Veterans Erik Coleman and John Wendling have outperformed expectations. Coleman, especially, has been solid and Wendling, a career special teams ace, has been a revelation. That most likely will be the starting duo.
And you would be hard-pressed to call them an upgrade over any duo that included Delmas.
The depth is shaky, too. Spievey, who had some good moments as a starter last season, is playing as tentatively as he did his rookie season two years ago. He has not been the same player since late last season when he tried to play through an injured ankle and then suffered a concussion against the Saints.
Veteran Sean Jones, brought in to compete for a starting spot, was a clanging disappointment and was cut on Monday. Reshard Langford, signed just last week, and second-year Ricardo Silva have had to log a lot of playing time.
And then there's the cornerback spot. As much as Lions' nation was holding its breath when Stafford went down with a broken blood vessel in his non-throwing hand last Saturday, it was Houston's ankle injury that put a rock in the coaching staff's stomach.
The Lions have no band-aide big enough to cover any extended absence of Houston, no matter how dominating the defensive line plays. They are having a hard enough time trying to fill the right cornerback spot vacated first by Eric Wright (lost in free agency) and then Aaron Berry (contract terminated).
Houston did not practice this week and Schwartz is hopeful he will be ready for Week 1, but there are no guarantees.

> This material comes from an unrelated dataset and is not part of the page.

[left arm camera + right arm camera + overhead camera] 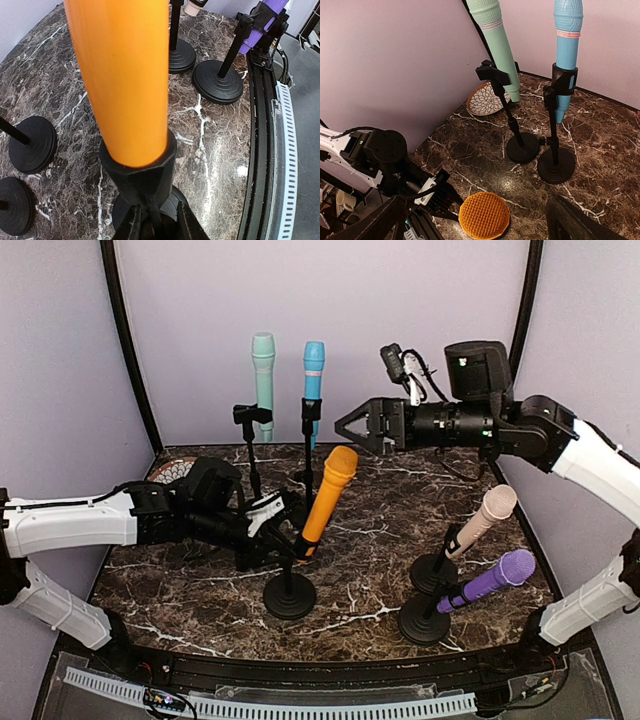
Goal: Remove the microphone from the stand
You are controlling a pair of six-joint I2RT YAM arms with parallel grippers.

In the meantime, the Lions gave up a conditional draft pick on Tuesday for cornerback Kevin Barnes, who was about to be released by the Redskins.
He will be given every chance to start at right corner. Presently, rookie Bill Bentley is holding that job. He won't play in the final exhibition game because of a shoulder injury.
So, general manager Martin Mayhew still has some work to do, but don't expect any miracles. Top end corners and safeties don't typically fall out of the sky. If there was an unsigned free agent available that Mayhew thought could help, he would have signed him by now.
There will be plenty of defensive backs released or be made available for trade between now and Week 1. Whether any of them could step in and help is the question. Mayhew has traditionally done some of his best prospecting at this time of year. He'll need to do it again.
Jim Schwartz, fourth year, 18-26.
2011 record: 10-6 (2nd in NFC North); lost in wild-card game to the Saints, 45-28.
2012 regular season record, 9-7 (third in the NFC North). No playoffs.